Kombinationsprodukte für Fallschutzmatten

Fallschutzmatten kurz erklärt

 



Fallschutzmatten


Fast automatisch kommt die Frage auf, wie groß ein solcher Fallschutzbereich denn sein sollte. 2 Meter rund um das jeweilige Gerät lautet die Antwort, da der Stürzende zumeist vom Spielgerät wegfallen wird, ist dieses eine logische und sichere Entfernung rund um alle Absturzmöglichkeiten des Spielgerätes.

Ein Fallschutzbelag sollte immer in irgendeiner Weise fixiert werden. Der dauerhafteste Untergrund ist in gebundenen Untergründen zu sehen. Hierauf können Fallschutzplatten vollflächig verklebt werden. Vollflächig verklebte Flächen sehen auch nach Jahren des Gebrauchs immer noch gut aus. Immer wieder ist in der Praxis zu sehen, dass Fallschutzplatten einfach lose nebeneinander gelegt werden. Nach spätestens einem Winter sehen diese Flächen schlecht aus. Die Platten sind oft auseinander gedriftet, Dreck hat sich in die Zwischenräume gesetzt und es entstehen Stolpergefahren, die auf einer Fallschutzfläche nichts zu suchen haben. Neben der vollflächigen Verklebung ist auch eine Seitenverklebung der Platten untereinander auf einer Feinsplitt-Topschicht sinnvoll. Erst eine gute Verarbeitung sichert einen dauerhaften Fallschutz!

Was ist aber denn nun schlecht an dem guten alten Sand auf dem Generationen von Kindern spielen und gespielt haben - oder an Kies oder Rindenmulch?

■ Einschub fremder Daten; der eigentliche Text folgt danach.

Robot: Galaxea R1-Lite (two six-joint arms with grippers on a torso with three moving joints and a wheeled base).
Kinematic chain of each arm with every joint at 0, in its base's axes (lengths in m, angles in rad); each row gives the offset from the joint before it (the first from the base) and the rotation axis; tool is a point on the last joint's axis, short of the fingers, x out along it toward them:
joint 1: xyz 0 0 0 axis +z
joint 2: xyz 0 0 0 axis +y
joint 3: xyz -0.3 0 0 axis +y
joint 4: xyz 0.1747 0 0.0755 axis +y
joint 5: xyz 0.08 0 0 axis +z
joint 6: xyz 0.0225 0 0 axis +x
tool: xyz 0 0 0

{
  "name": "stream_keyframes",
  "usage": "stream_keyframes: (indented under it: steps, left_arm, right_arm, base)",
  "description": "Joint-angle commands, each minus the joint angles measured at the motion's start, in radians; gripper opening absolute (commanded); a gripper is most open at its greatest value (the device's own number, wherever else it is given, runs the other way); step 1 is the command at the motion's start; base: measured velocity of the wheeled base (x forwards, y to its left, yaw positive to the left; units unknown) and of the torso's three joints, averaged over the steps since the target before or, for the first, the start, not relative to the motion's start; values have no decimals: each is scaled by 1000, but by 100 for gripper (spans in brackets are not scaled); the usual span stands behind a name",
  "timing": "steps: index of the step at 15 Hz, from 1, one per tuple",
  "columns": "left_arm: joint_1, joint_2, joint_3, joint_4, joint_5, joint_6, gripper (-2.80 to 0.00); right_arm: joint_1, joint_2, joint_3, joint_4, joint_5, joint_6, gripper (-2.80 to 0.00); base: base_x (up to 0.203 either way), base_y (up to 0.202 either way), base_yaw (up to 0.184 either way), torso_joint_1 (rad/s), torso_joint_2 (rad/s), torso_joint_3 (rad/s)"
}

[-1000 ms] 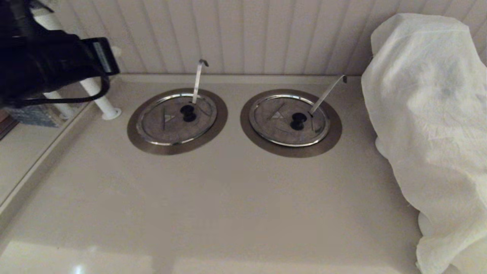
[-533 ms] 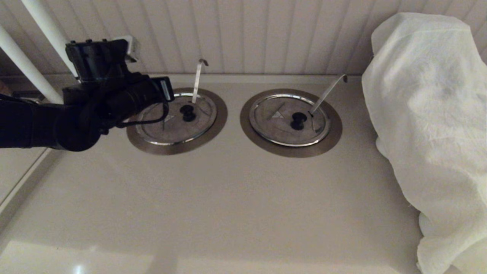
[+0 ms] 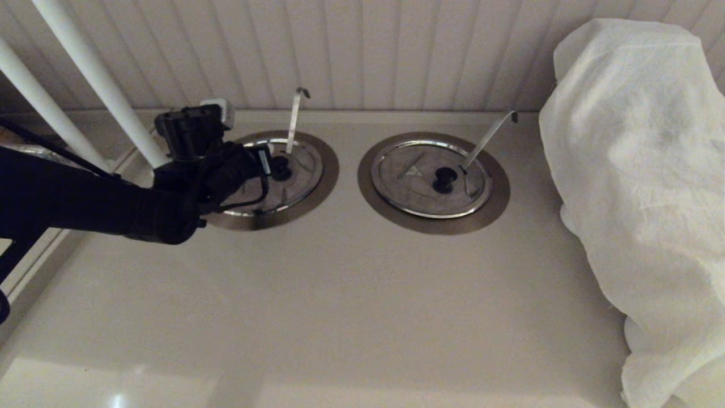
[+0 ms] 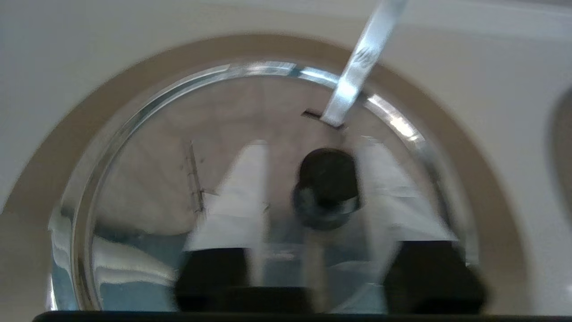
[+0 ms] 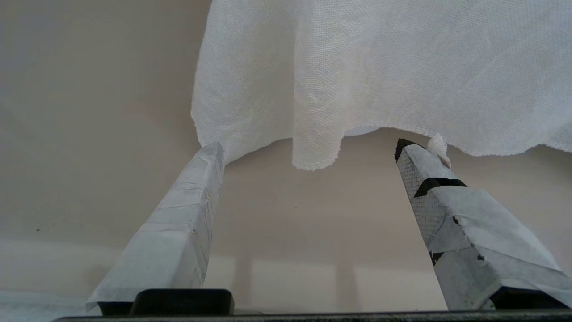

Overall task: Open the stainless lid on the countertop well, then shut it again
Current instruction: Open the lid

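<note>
The stainless lid (image 3: 301, 170) lies seated in the countertop well (image 3: 327, 180), its near-upright ladle handle (image 3: 294, 120) rising through the notch. My left gripper (image 3: 266, 169) hovers over the lid's left part, pointing at the black knob (image 3: 280, 168). In the left wrist view the knob (image 4: 328, 179) sits between the two taped fingers (image 4: 243, 179), which stand apart; the left gripper (image 4: 313, 145) is open and holds nothing. The lid (image 4: 147, 179), ring (image 4: 67, 147) and handle (image 4: 357, 76) fill that view. My right gripper (image 5: 309, 147) is open near the cloth, out of the head view.
The twin lid (image 3: 416, 184) with the far-leaning handle (image 3: 487, 139) sits in its own ring (image 3: 493, 211) to the right. A white cloth (image 3: 640, 170) covers something bulky at the right edge. Two white posts (image 3: 96, 73) rise at the back left; a panelled wall runs behind.
My left arm has swung in from the upper left corner, down and rightward, until the gripper is over the lid by the knob. The lid has stayed seated.
</note>
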Motion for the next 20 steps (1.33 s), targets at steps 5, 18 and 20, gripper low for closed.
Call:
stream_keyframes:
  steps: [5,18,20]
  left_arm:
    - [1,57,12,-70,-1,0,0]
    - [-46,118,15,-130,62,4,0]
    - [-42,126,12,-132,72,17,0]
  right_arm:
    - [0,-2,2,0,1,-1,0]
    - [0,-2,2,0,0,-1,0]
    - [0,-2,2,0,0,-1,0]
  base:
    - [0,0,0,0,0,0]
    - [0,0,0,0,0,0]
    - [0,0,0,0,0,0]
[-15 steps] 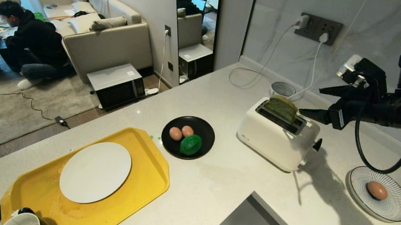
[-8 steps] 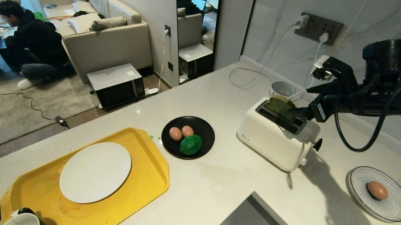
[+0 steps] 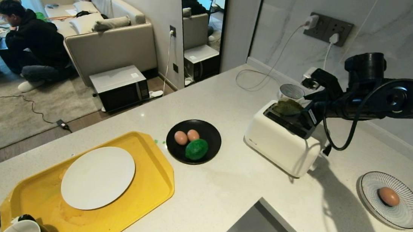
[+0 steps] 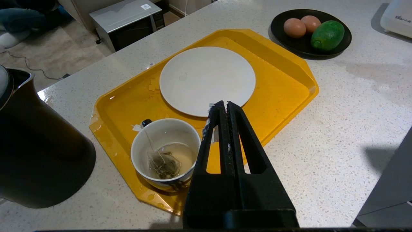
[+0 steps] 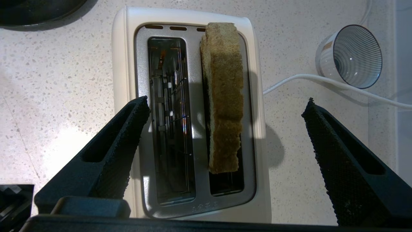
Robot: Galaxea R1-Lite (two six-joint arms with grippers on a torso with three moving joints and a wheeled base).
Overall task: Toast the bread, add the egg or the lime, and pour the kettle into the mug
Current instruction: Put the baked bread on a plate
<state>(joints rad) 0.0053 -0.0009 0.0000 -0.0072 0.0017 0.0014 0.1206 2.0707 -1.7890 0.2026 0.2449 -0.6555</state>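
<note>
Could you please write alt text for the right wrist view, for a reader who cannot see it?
Seen from above, the right gripper hangs with jaws wide open over a white two-slot toaster; the bread stands in one slot, the other is empty. A striped cup and a white cable lie beside it on the speckled counter.

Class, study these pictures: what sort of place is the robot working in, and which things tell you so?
Probably a home kitchen counter open to a living room: a white two-slot toaster, a pale speckled stone worktop, and a beige sofa beyond.

Speckled stone-look counter [image 3: 221, 193], glossy yellow plastic tray [image 3: 145, 197], smooth white toaster [image 3: 283, 146] with brushed-metal top, coarse-crusted bread [image 5: 223, 96].
</note>
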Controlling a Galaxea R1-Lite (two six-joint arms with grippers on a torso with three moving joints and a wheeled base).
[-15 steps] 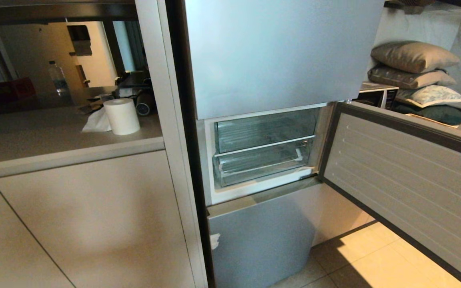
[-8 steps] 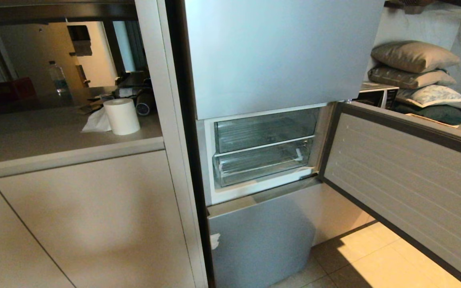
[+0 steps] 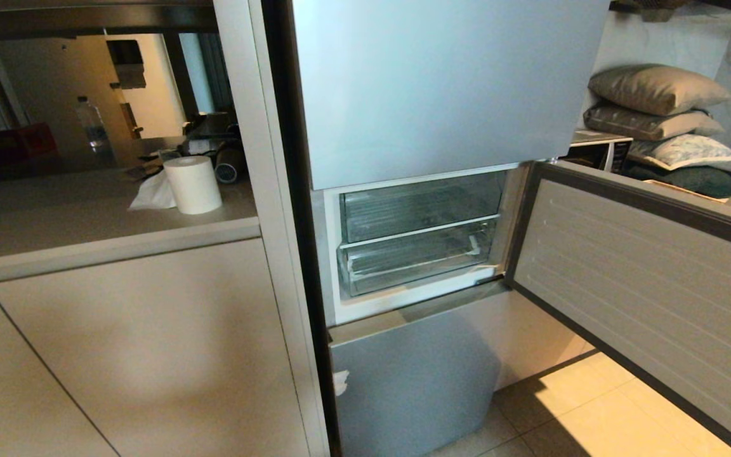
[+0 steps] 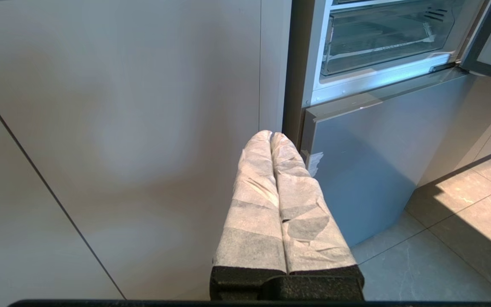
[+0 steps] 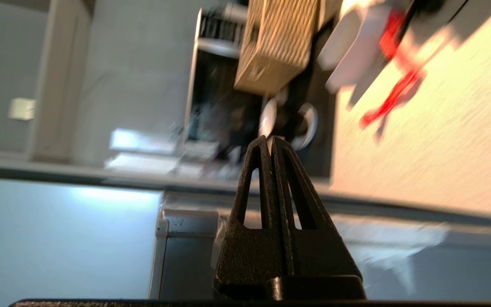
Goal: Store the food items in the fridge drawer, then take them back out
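The fridge drawer (image 3: pixel 413 260) sits pushed in behind the open fridge door (image 3: pixel 645 292), with the clear compartment (image 3: pixel 419 206) above it. I see no food anywhere. The left gripper (image 4: pixel 271 135) is pressed shut and empty, low beside the lower fridge panel (image 4: pixel 356 170). The right gripper (image 5: pixel 270 140) is shut and empty too, pointing away at a blurry room. Swinging round, it might bump the door.

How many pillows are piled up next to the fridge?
3 in one stack right of the open fridge door: a brown pillow on top, a darker one under it, a patterned one lowest. More may hide underneath.
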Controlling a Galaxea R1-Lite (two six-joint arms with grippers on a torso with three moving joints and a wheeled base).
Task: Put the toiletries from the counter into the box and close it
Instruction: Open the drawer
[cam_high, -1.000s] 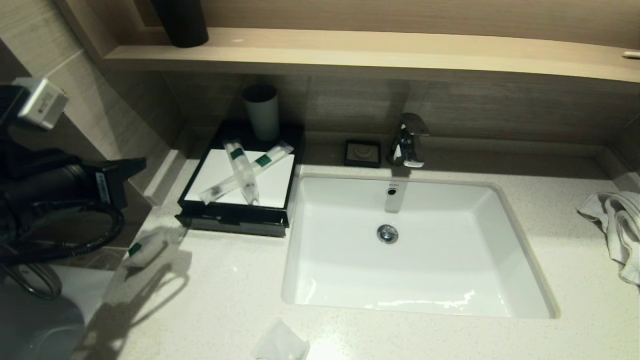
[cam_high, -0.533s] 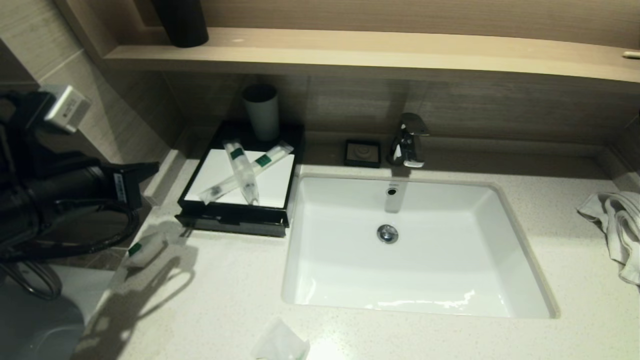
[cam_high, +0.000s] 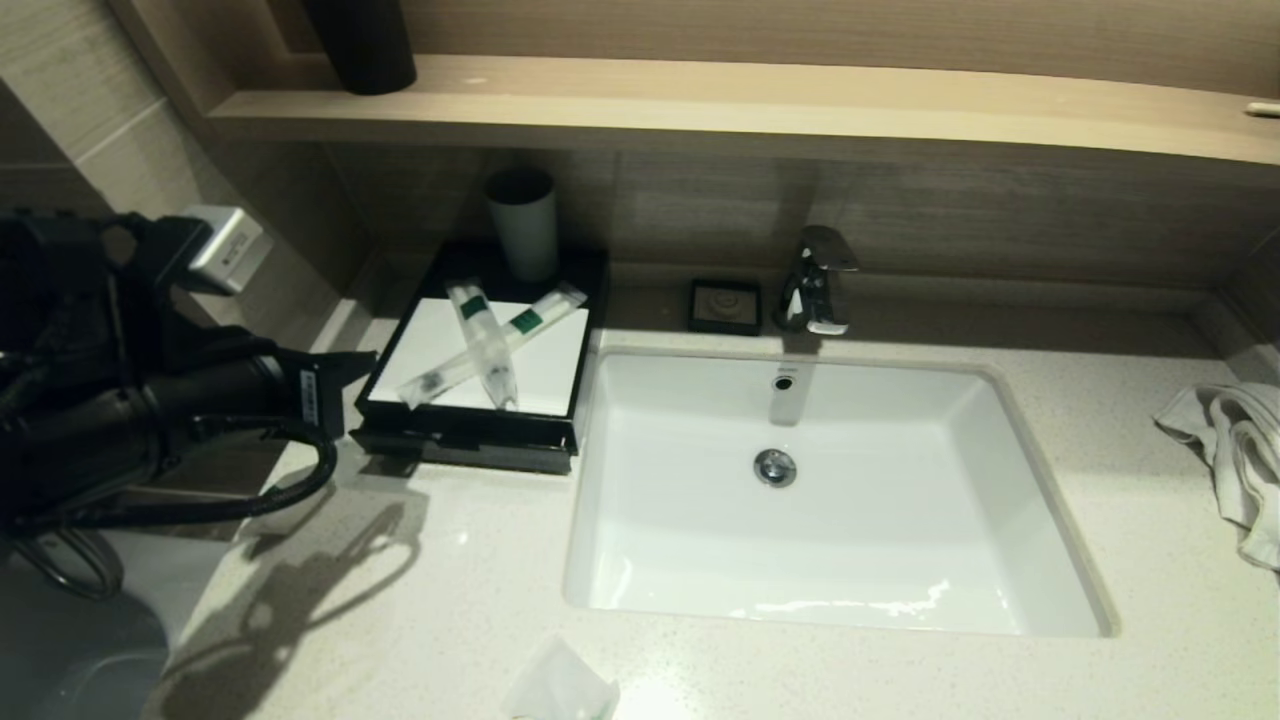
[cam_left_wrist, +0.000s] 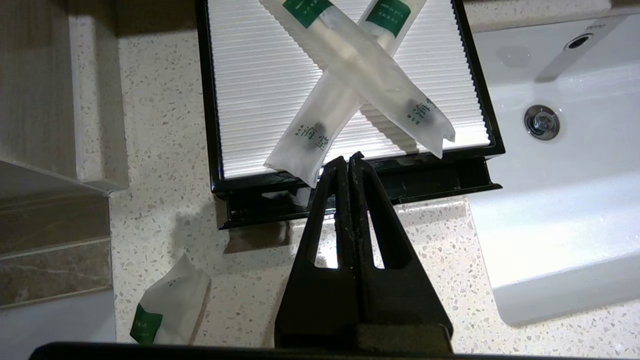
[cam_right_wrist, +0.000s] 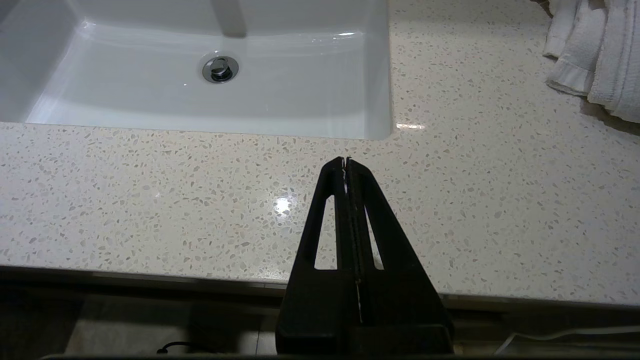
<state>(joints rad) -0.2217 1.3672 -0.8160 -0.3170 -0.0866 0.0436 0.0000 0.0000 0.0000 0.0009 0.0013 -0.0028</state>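
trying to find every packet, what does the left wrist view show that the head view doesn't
Only the left wrist view shows the small green-labelled packet on the counter beside the box, and the left gripper with jaws shut. Only the head view shows the cup, faucet, towel and another packet at the counter's near edge. Both show the box, its two crossed packets and the sink.

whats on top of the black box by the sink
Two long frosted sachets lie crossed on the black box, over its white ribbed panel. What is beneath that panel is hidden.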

Grundsätzlich können auch Sand, Kies oder Mulch als Fallschutz eingesetzt werden, alle 3 Beläge weisen jedoch gravierende Nachteile gegenüber Fallschutzplatten auf:
- diese Beläge können weg-gespielt werden, es entstehen Löcher in denen das Verletzungsrisiko enorm steigt.
- Fremdkörper können in diesen Belägen schwer entdeckt werden (Glasscherben, spitze Gegenstände, Hundekot, ...).
- Sand und Mulch müssen in regelmäßigen Abständen nachgefüllt oder ausgetauscht werden, da sie sich zerreiben oder verrotten. Langfristig gesehen ist der Einsatz von Fallschutzplatten günstiger als der von allen anderen Belägen.